With regards to conclusions, we believe that we do make it clear that this is a technique that can be utilised for immediate implant placement in sockets Type I and II, instead of current state of the art procedures like socket grafting and delayed implant placement. The field of application of the technique is mentioned both in introduction and discussion sessions. The scope of the article is to make any dentist placing implants familiar with an alternative technique for immediate cases in the aesthetic zone; The same would apply for any endodontist that is placing dental implants in his/her practice. Ofcourse we appreciate the fact that you feel these details are not clear enough, so we will try to make them more evident and clear for the reader.

 

Sincerely,

Ioannis Vergoullis

Reviewer 3 Report

The article presents an innovative surgical technique based on well known concepts, that is quite well presented and explained; also the clinical pictures and the included graphs describe the procedures perfectly.

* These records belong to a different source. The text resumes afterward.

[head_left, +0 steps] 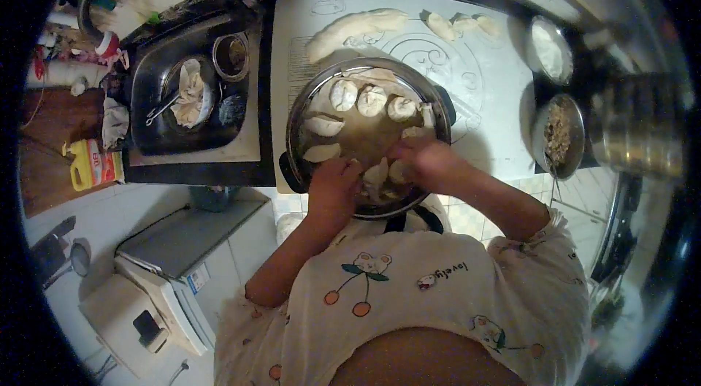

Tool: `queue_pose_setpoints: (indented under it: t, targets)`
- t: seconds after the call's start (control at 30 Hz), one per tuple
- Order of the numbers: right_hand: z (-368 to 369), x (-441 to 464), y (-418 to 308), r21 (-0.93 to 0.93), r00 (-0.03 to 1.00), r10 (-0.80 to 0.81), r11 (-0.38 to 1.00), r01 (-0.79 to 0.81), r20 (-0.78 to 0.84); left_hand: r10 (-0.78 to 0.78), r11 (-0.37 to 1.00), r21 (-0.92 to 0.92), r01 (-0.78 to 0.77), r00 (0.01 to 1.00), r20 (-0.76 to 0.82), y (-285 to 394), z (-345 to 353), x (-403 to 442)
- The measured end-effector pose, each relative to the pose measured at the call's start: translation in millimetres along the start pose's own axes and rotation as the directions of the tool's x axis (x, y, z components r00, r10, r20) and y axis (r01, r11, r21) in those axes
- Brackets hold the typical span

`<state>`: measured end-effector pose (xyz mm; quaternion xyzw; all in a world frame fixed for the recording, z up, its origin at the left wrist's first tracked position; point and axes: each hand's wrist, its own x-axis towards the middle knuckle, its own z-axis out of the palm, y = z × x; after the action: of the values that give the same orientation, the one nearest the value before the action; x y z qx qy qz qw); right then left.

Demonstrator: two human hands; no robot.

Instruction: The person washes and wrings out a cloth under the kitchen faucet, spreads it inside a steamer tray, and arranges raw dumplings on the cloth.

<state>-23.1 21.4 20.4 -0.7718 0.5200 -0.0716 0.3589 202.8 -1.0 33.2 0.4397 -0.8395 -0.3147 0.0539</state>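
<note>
A round metal pan (296,112) stands at the counter's front edge, with plump white dumplings (372,101) set in a ring along its inner wall. Both hands reach into its near half. My left hand (336,185) is at the near left, its fingers curled in beside a dumpling (375,173); what they pinch, if anything, is hidden. At the near right, my right hand (427,161) is bent downward and blurred, close to another dumpling (399,171). Its fingertips do not show clearly. On the left side of the pan lie two more dumplings (323,124).
On the white mat (496,94) lie a long roll of dough (358,32) and several dough pieces (464,24). To the right stand a bowl of white flour (549,50) and a bowl of filling (559,134). A black sink (164,141) with dishes is left.
</note>
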Motion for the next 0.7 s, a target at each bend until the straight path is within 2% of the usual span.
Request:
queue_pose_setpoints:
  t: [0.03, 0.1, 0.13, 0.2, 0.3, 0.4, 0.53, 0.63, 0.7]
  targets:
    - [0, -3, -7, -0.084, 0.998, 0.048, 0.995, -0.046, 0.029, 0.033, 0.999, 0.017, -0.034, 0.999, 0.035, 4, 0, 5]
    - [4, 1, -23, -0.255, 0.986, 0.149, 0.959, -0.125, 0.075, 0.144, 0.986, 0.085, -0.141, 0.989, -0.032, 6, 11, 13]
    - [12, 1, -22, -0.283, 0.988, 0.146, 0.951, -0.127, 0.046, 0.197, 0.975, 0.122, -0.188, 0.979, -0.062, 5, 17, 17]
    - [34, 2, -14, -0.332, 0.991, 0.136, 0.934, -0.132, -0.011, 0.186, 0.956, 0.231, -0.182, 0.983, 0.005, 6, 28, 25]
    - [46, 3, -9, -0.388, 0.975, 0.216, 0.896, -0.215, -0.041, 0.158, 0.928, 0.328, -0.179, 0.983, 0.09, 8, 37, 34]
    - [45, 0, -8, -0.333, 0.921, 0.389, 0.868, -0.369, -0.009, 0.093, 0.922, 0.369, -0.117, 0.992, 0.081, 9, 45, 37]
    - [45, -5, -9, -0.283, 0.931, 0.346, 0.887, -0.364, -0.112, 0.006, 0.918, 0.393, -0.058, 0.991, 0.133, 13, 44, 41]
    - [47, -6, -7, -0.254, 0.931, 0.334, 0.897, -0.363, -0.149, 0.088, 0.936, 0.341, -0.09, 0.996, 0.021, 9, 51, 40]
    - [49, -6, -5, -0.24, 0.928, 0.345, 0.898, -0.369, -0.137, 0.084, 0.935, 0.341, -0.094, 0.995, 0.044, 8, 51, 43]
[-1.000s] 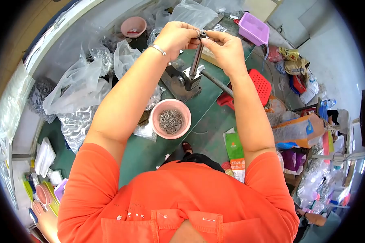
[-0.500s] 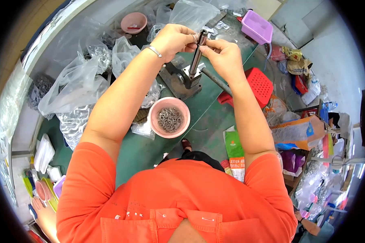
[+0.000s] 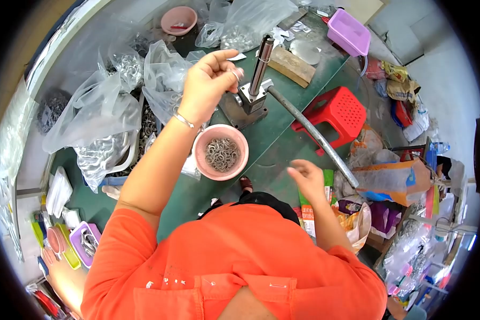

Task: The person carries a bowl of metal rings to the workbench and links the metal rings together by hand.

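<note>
My left hand point(image 3: 210, 82) is up at the left of the press, thumb and fingers pinched on what looks like a small metal ring point(image 3: 237, 75). A dark upright metal rod point(image 3: 260, 66) rises from the block of the hand press point(image 3: 252, 99), with a thin ring around its upper part. My right hand point(image 3: 308, 180) is lower, off the table's right side, its fingers apart and nothing visible in them. A long lever bar point(image 3: 317, 136) slopes from the press down past that hand, apart from it. In front of the press, a pink bowl point(image 3: 198, 152) holds many small metal rings point(image 3: 222, 154).
A wooden block point(image 3: 290, 66) lies behind the press. Clear plastic bags point(image 3: 98, 114) of metal parts crowd the left. A red stool point(image 3: 338, 114) stands at right, near a purple basket point(image 3: 350, 33). Another pink bowl point(image 3: 178, 20) sits at the back.
My right hand has left the rod and dropped down to the right. My left hand has drawn back left and down from the rod's top. The whole lever bar now shows.
</note>
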Motion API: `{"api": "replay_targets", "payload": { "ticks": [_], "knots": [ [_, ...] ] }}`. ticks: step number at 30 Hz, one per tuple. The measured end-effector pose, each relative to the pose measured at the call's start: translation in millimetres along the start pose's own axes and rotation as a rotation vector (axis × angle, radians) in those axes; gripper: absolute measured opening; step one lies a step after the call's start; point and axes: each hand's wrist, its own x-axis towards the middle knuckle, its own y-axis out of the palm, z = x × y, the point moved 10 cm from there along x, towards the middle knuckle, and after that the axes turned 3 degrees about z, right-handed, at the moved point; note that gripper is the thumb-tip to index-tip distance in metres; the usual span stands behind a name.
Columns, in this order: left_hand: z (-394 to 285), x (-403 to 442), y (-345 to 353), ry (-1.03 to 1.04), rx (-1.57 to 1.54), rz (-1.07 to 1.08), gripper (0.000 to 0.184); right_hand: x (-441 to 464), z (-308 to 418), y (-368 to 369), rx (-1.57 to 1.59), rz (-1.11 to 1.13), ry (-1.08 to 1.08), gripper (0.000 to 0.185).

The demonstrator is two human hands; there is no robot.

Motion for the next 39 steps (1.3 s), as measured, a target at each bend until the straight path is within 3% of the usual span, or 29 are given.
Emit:
{"api": "replay_targets", "payload": {
  "ticks": [1,3,4,6,9,12,15,17,18,19,21,23,25,30,36,39],
  "knots": [
    [-2.8,-2.7,5.9,0.011,0.048,0.005,0.039,-4.8,-22.8,-20.5,0.037,-0.116,0.077,0.048],
    [-3.4,-3.0,17.0,0.016,0.110,0.008,0.043,-3.8,-48.0,-61.1,0.084,-0.273,-0.027,0.070],
    [-2.1,-1.7,22.1,0.028,0.105,0.031,0.046,-3.3,-29.1,-61.3,0.089,-0.268,-0.025,0.070],
    [0.1,-1.4,27.1,0.045,0.120,0.004,0.046,-10.5,44.3,-80.3,0.108,-0.375,-0.389,0.076],
    [6.5,0.1,23.3,0.064,0.117,-0.044,0.044,-2.6,73.2,-82.6,0.043,-0.387,-0.694,0.049],
    [15.5,-10.9,8.9,0.043,0.114,-0.137,0.035,3.9,146.2,-84.4,-0.169,-0.417,-0.963,0.038],
    [35.2,-31.2,-11.2,-0.108,0.110,-0.275,0.023,41.5,216.1,-75.5,-0.088,-0.338,-1.224,0.017],
    [41.5,-44.9,-17.4,-0.163,0.124,-0.297,0.015,89.1,259.5,-54.9,-0.081,-0.237,-1.098,0.013],
    [42.1,-51.3,-18.8,-0.178,0.097,-0.305,0.011,118.6,279.4,-44.2,-0.045,-0.209,-1.010,0.031],
    [40.7,-58.5,-21.6,-0.176,0.090,-0.314,0.011,151.3,296.6,-26.3,-0.297,-0.181,-0.853,0.044],
    [43.1,-73.7,-25.8,-0.242,0.167,-0.294,0.010,206.4,321.6,11.3,-0.399,-0.132,-0.851,0.059],
    [39.3,-93.2,-33.4,-0.296,0.307,-0.333,0.010,272.7,323.9,52.0,-0.508,-0.098,-0.754,0.054],
    [42.8,-113.3,-43.3,-0.231,0.223,-0.387,0.009,322.2,312.8,90.1,-0.551,-0.036,-0.682,0.065],
    [51.4,-159.9,-52.4,-0.345,0.252,-0.420,0.009,390.9,263.1,156.0,-0.686,0.102,-0.538,0.058],
    [53.2,-182.4,-46.5,-0.370,0.096,-0.511,0.009,413.4,225.1,179.0,-0.703,0.157,-0.450,0.056],
    [51.9,-179.0,-37.8,-0.360,0.064,-0.484,0.010,397.4,249.0,173.2,-0.691,0.179,-0.578,0.054]
  ]
}}
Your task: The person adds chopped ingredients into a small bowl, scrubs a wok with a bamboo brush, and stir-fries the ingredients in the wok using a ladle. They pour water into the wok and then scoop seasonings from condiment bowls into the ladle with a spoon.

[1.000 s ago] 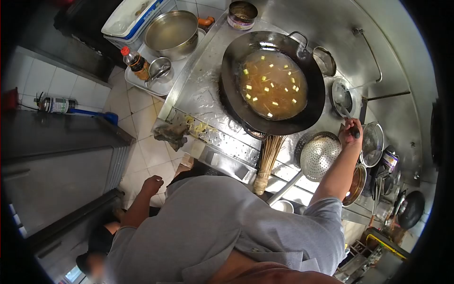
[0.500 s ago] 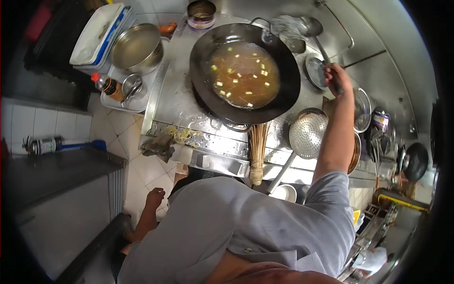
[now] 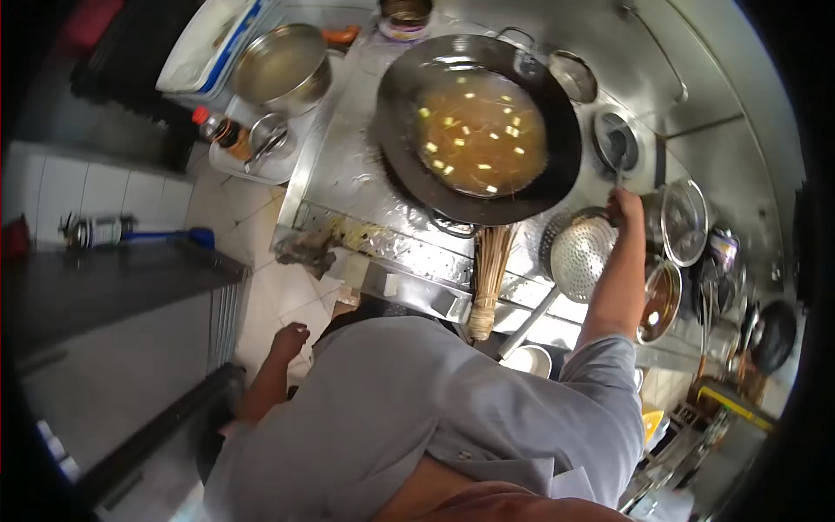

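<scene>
My right hand [image 3: 624, 207] is closed around the handle of a metal ladle [image 3: 616, 148]. The ladle's bowl is down in a round container [image 3: 602, 129] at the right of the stove; what the container holds is hard to make out. Just below that hand lies a perforated strainer [image 3: 581, 261] with a long handle. Left of the ladle a large black wok [image 3: 565, 174] holds brownish soup [image 3: 478, 130] with pale yellow cubes floating in it. My left hand [image 3: 293, 339] hangs low beside my body, fingers curled, with nothing visible in it.
A bamboo brush [image 3: 489, 291] lies below the wok, and a rag [image 3: 306, 252] sits at the counter's front edge. To the left stand a steel pot [image 3: 283, 70] and a red-capped bottle [image 3: 222, 130]. A wire-rimmed sieve [image 3: 684, 224] and a bowl [image 3: 659, 300] are at the right.
My right hand has come down and nearer to me, lowering the ladle from the back of the stove into the round container. The view has shifted slightly; my left hand stays low.
</scene>
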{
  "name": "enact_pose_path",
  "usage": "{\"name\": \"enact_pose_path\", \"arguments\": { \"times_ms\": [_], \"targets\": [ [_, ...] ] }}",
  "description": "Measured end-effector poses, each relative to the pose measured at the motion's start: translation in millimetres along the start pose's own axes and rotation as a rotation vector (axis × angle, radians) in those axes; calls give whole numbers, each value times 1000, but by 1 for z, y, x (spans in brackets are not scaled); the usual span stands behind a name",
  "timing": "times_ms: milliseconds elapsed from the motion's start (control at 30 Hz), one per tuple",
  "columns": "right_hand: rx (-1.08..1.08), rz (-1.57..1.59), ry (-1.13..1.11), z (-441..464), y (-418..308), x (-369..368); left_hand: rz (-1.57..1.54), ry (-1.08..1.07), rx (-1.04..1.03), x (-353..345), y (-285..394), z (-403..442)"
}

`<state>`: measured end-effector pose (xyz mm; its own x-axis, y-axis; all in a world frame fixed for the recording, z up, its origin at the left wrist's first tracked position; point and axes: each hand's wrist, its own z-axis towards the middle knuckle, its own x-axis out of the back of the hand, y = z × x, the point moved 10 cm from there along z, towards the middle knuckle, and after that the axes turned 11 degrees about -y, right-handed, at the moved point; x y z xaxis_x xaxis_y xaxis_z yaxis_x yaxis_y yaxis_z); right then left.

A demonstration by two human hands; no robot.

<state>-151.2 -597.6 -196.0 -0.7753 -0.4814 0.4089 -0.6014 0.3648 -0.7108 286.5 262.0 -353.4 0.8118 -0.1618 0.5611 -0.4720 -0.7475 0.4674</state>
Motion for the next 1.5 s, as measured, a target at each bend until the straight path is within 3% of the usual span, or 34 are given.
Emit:
{"name": "enact_pose_path", "arguments": {
  "times_ms": [33, 100, 167, 333, 433, 500, 533, 600, 833, 933, 967, 1000, 1067, 1133, 1167, 1233, 1267, 1300, 1367, 1433, 1500],
  "targets": [
    [30, 496, -114, 10, 13, -3, -21, -12, 73, 4, 4, -5],
    [64, 717, -268, 19, 3, 3, -308, -14, 301, 22, 26, -23],
    [134, 1008, -284, 14, -9, 9, -282, -27, 314, 21, 32, -23],
    [161, 1046, -409, -39, -59, -1, -339, -53, 356, -6, 25, -24],
    [214, 937, -388, -63, -96, 7, -305, -60, 315, -13, 26, -17],
    [215, 642, -292, -60, -119, 16, -31, -2, 90, -5, 50, -10],
    [218, 646, -281, -67, -132, 11, -25, -5, 80, -6, 50, -7],
    [369, 535, -315, -88, -174, -10, -284, -32, 248, -12, 31, -3],
    [318, 167, -349, -79, -224, -58, -298, -34, 306, -5, 29, -14],
    [407, -310, -123, -90, -241, -76, -258, -30, 270, -16, 13, -18],
    [413, -314, -126, -96, -245, -88, -227, -36, 197, -20, 12, -18],
    [398, -578, -18, -107, -252, -101, -197, -41, 122, -24, 10, -18],
    [403, -912, 180, -133, -270, -136, -226, -50, 182, -29, -9, -22],
    [601, -939, 269, -139, -282, -185, -302, -116, 370, -25, -26, -27],
    [687, -927, 299, -156, -291, -218, -295, -117, 366, -22, -39, -23],
    [895, -603, 84, -191, -308, -291, -138, -102, 112, -23, -63, -9],
    [737, -548, -89, -200, -311, -331, -187, -81, 89, -13, -69, -8],
    [578, -487, -260, -212, -314, -374, 19, -64, -55, -2, -64, -6],
    [732, -548, -213, -230, -334, -459, -346, -22, 168, 15, -101, -10],
    [710, -687, -251, -222, -342, -553, -405, -34, 256, 39, -107, -27],
    [796, -601, -283, -215, -346, -638, -494, 38, 320, 64, -119, -50]
  ]
}}
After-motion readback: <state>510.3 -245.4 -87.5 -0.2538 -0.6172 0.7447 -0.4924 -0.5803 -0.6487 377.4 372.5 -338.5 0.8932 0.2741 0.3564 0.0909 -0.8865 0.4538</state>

Some points that need to be revised are:

  • Line 40. Even though the classification adopted is esplicatory enough, it is quite dated; the authors should integrate also with more recent references for describing the two presented cases.
  • Line 136.The type of resorbable membrane and xenograft adopted should be included
  • Line 148. An explanation on the importance of this particular description on the suture placement should be provided.
  • Line 206. The position of the shoulder is not particularly clear; change “shorter” with a more precise term.
  • Line 373. Remove the first comma.
  • Line 392-393. The definition should be better explained; if a digital approach is adopted with a screw-retained solution it should be possible to use a one-piece customized abutment/crown with different materials, avoiding “the same shouder” with a cemented solution (risk/benefit ratio)
  • Line 413: 2 of the 3 articles included as references are not exactly recent, as they were published almost 20 years ago; they should be updated or integrated with more recent studies on immediate implants.
  • Line 419-Line424: This part should be moved to the discussion.
  • Is the pouch flap moved in a coronally position? This should be better explained
  • The position of the cervical margin of the provisional restoration in cases when the tooth has suffered a vestibular recession should be better explained in the surgical stage section of the article.
  • Possible complications and related interventions during the surgical stage and or prosthetic phase should be explained

Author Response

Dear Sir/Madam,

Thank you for your thorough review.

We have adopted the specific classification under the prism that this a classification very clear for the reader. Most recent classifications mostly utilise sub-classifications from this original reference, which in return do not alter the indications for application of the technique. Thus, for example a Class II socket type A, B or C according to Ellian et al, classification does not affect the application of the technique. Nevertheless, we do appreciate your request and we will try to incorporate some more updated classifications in the discussion session. 

We will also make all mentioned corrections/improvements requested.

 

Sincerely,

Ioannis Vergoullis

Round 2

Reviewer 2 Report

all comments have been addressed

Author Response

Thank you for your comments; The new citation has been added as per your request.